So for example, this converts properly.
double bruh = 10.0;
int a = bruh;
cout << bruh << "\n";
But this doesn't.
double bruh = 10.9;
int a = bruh;
cout << bruh << "\n";
In short, it doesn't round automatically so I think that's what constitutes it as "unsafe".
It it not possible to convert all doubles to integers with no risk of losing data.
First, if the double contains a fractional part (42.9), that fractional part will be lost.
Second, doubles can hold a much larger range of values than most integers, something around 1.7e308, so when you get into the larger values you simply won't be able to store them into an integer.
way to convert a double into an integer without risking any undesired errors
in short, it doesn't round automatically so I think that's what constitutes it as "unsafe"

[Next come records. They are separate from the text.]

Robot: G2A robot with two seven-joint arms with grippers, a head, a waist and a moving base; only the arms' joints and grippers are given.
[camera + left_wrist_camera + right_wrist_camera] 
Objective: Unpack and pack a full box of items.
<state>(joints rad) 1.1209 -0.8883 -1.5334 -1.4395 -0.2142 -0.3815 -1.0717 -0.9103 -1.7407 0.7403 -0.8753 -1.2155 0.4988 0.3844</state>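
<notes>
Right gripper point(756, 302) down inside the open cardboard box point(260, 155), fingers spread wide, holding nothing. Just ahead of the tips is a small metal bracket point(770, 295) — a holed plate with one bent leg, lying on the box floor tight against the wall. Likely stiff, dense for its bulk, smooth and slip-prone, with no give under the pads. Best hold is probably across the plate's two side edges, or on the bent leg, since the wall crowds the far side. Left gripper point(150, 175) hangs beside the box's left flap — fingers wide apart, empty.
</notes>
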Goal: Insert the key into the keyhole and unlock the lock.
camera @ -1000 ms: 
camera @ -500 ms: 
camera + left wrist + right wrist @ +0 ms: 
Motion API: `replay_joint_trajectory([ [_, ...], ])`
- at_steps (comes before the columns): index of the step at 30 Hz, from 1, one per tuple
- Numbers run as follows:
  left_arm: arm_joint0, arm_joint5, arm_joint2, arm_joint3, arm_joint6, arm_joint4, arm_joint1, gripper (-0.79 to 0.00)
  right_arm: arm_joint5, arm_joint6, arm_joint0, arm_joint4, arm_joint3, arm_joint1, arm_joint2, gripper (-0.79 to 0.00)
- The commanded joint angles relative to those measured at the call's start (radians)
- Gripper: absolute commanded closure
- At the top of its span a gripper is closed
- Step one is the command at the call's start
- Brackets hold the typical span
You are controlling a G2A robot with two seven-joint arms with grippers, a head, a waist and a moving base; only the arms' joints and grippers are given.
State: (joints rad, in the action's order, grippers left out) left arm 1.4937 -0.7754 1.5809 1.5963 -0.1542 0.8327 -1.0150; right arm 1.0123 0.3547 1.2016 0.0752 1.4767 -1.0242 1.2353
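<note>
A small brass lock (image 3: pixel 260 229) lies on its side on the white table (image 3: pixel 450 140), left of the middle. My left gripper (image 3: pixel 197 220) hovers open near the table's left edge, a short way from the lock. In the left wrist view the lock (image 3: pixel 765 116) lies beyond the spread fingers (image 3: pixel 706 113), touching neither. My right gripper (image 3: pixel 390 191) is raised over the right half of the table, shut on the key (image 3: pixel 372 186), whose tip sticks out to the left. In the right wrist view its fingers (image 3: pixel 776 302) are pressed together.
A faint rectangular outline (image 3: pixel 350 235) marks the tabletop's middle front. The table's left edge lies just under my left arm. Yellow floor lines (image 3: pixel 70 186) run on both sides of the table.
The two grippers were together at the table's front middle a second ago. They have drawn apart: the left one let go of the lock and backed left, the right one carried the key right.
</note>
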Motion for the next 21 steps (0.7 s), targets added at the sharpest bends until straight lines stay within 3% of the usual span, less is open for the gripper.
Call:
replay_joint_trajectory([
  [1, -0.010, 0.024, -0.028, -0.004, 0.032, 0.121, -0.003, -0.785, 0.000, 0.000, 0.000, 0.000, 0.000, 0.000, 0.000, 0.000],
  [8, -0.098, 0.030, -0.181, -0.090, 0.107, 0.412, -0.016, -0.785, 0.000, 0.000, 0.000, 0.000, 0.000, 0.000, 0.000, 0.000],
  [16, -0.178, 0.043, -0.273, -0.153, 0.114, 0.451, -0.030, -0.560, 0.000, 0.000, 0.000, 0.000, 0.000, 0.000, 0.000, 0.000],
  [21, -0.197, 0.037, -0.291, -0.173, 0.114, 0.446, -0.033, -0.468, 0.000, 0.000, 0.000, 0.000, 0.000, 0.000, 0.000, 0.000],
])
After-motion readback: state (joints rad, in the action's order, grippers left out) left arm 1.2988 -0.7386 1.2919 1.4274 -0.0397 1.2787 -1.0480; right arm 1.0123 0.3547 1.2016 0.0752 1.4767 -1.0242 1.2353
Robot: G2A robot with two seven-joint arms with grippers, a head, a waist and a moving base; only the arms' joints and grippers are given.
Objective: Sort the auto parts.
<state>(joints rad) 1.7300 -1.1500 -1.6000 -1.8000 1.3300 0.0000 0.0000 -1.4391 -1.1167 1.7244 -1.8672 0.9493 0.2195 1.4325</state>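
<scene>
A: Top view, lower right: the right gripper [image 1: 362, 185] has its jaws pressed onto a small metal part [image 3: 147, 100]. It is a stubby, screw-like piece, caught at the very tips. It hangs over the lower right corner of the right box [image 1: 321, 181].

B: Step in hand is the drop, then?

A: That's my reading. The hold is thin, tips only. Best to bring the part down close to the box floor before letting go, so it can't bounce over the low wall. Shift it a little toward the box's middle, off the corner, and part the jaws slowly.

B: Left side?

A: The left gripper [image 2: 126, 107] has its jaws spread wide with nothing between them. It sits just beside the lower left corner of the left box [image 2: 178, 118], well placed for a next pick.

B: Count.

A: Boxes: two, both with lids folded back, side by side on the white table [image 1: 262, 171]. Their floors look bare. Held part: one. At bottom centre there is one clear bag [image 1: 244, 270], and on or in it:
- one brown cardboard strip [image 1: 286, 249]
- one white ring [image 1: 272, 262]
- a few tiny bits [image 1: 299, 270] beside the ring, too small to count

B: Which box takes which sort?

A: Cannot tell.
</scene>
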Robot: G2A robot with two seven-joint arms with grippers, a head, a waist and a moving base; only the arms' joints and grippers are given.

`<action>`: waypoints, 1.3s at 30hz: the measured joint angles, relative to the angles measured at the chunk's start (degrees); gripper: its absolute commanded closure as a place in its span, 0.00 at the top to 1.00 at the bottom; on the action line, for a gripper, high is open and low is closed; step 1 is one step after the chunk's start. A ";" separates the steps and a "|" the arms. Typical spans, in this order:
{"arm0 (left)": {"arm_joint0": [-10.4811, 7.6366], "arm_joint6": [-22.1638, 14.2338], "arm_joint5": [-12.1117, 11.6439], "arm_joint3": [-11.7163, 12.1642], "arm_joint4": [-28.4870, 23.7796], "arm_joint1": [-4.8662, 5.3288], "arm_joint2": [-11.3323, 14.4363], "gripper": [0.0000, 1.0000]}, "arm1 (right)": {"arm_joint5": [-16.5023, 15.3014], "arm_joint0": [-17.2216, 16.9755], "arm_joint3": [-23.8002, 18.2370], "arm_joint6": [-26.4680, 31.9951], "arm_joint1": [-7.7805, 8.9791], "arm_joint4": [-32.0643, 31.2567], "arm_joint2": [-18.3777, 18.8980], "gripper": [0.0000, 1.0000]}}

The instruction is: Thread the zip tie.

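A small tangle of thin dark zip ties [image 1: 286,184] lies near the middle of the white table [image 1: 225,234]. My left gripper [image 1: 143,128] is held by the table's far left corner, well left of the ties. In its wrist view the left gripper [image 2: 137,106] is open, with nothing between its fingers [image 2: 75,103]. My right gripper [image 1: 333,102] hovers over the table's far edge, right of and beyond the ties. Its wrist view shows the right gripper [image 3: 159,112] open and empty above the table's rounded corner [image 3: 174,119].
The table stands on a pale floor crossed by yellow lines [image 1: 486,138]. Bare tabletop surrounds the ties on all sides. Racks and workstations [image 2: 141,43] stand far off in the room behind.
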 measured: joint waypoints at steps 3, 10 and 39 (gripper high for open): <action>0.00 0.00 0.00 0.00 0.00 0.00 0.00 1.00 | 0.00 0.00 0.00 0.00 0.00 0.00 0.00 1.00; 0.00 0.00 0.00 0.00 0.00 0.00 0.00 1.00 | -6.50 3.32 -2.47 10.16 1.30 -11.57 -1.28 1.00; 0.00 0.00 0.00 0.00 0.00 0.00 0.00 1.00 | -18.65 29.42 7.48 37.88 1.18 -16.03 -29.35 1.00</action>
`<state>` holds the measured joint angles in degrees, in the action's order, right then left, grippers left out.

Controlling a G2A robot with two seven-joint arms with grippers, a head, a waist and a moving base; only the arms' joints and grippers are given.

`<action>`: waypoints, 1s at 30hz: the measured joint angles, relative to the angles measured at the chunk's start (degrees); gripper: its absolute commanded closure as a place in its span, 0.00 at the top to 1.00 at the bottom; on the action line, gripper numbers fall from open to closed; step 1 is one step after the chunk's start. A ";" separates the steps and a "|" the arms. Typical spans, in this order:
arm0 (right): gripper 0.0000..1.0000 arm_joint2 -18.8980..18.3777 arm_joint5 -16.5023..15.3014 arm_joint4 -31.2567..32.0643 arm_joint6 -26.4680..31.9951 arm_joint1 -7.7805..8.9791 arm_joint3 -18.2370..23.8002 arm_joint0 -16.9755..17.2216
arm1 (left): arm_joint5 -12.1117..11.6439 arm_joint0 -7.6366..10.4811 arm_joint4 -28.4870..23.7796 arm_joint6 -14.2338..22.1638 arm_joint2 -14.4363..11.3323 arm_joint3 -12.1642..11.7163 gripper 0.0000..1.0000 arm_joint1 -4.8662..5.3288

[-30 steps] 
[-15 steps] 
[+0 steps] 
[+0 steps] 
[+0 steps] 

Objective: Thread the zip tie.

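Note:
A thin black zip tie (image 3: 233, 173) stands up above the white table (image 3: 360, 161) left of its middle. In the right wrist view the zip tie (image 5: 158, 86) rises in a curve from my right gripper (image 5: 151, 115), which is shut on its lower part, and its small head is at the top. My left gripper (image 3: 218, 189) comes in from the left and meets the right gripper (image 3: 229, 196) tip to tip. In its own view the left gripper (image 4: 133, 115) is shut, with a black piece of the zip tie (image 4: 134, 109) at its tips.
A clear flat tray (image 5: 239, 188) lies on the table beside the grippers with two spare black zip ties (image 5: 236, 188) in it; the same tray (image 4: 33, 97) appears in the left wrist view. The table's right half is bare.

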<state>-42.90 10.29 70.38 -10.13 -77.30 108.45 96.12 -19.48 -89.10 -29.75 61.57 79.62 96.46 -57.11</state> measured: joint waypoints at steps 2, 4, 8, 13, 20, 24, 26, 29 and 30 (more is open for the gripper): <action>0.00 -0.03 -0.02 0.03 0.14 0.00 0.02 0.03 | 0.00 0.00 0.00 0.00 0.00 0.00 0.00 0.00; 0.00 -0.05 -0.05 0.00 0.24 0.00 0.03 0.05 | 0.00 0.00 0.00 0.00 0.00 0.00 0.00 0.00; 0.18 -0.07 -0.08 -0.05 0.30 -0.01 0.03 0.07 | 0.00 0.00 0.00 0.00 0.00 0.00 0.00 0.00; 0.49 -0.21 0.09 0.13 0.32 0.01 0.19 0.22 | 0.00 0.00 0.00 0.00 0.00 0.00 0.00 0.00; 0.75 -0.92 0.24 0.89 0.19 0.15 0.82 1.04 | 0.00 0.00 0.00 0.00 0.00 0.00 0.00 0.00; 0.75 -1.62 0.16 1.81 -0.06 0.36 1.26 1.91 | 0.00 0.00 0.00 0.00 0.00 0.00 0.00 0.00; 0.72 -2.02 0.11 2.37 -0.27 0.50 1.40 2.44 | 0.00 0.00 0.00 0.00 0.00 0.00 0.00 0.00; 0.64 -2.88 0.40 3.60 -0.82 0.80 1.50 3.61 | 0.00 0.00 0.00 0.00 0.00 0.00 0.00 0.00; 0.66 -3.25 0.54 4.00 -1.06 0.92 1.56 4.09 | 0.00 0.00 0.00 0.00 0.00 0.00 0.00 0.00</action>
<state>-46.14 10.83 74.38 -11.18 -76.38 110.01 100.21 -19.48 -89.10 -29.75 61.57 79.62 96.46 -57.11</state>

To convert to an integer value:
x = round(x);
To convert to an integer type:
Start with a round function like long lround(double x);. It "Returns the integer value that is nearest in value to x, with halfway cases rounded away from zero."
If the round result is outside the long range, problems occur and code may want to test for that first.
// Carefully form a double the is 1 more than LONG_MAX
#define LONG_MAXP1 ((LONG_MAX/2 + 1)*2.0)
long val = 0;
if (x - LONG_MAXP1 < -0.5 && x - LONG_MIN > -0.5) {
val = lround(x);
} else {
Handle_error();
}
Detail: in order to test if a double is in range to round to a long, it is important to test the endpoints carefully. The mathematical valid range is (LONG_MIN-0.5 ... LONG_MAX + 0.5), yet those endpoints may not be exactly representable as a double. Instead code uses nearby LONG_MIN and LONG_MAXP1 whose magnitudes are powers of 2 and easy to represent exactly as a double.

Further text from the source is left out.